Brief encounter: BRACHERS
19 November 2001
21 October 2013
12 July 2013
13 September 2013
28 November 2013
4 March 2013
Following a year of disruption within the farming industry, Maidstone-based Brachers chose to withdraw from the South East England legal panel of the National Farmers' Union (The Lawyer, 17 September). The decision was made for strategic reasons and the firm hopes to continue to act for individual farmers.
A matter of days later, the National Health Service Litigation Authority announced further cuts to its panel (The Lawyer, 24 September).

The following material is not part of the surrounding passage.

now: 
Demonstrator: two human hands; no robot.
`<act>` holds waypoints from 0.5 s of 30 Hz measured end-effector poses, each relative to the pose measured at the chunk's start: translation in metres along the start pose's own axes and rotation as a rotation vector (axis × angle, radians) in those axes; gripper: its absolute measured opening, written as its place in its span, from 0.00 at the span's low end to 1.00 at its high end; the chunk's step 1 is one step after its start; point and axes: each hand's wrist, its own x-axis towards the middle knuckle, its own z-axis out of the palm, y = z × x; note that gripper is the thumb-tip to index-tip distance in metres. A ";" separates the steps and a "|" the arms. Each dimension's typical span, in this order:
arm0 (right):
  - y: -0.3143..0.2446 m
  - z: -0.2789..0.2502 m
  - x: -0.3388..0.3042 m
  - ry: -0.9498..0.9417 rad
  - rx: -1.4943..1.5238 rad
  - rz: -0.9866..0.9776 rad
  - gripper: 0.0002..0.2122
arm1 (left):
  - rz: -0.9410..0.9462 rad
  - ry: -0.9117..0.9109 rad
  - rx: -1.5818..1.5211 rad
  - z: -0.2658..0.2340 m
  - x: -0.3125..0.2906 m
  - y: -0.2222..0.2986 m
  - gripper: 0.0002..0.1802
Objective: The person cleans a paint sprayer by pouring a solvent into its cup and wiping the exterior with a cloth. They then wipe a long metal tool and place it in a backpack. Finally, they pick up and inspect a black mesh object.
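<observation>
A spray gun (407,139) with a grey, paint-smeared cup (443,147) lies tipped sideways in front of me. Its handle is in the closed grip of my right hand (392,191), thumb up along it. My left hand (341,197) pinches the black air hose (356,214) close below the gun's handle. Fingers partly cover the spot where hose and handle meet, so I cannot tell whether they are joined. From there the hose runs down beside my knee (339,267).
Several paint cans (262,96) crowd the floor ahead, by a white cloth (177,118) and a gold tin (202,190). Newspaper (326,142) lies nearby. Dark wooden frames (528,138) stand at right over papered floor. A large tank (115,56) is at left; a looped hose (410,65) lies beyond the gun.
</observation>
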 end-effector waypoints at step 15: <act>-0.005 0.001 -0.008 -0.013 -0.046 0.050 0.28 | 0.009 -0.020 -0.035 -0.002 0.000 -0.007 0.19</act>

Brachers retained its place, despite the number of firms being cut from 90 to 15 over the last three years.
Brachers' managing partner is Geoffrey Dearing who, when not pursuing his interest in motorsports (he finished fifth recently in the 10,000km Marrakech Rally) is extolling the virtues of teamwork. "The one difficulty that strong teams give you is where you have a multidisciplinary client. But as we've got more of that kind of work, we've got into the habit of putting groups of people from different teams together to service the client," he says.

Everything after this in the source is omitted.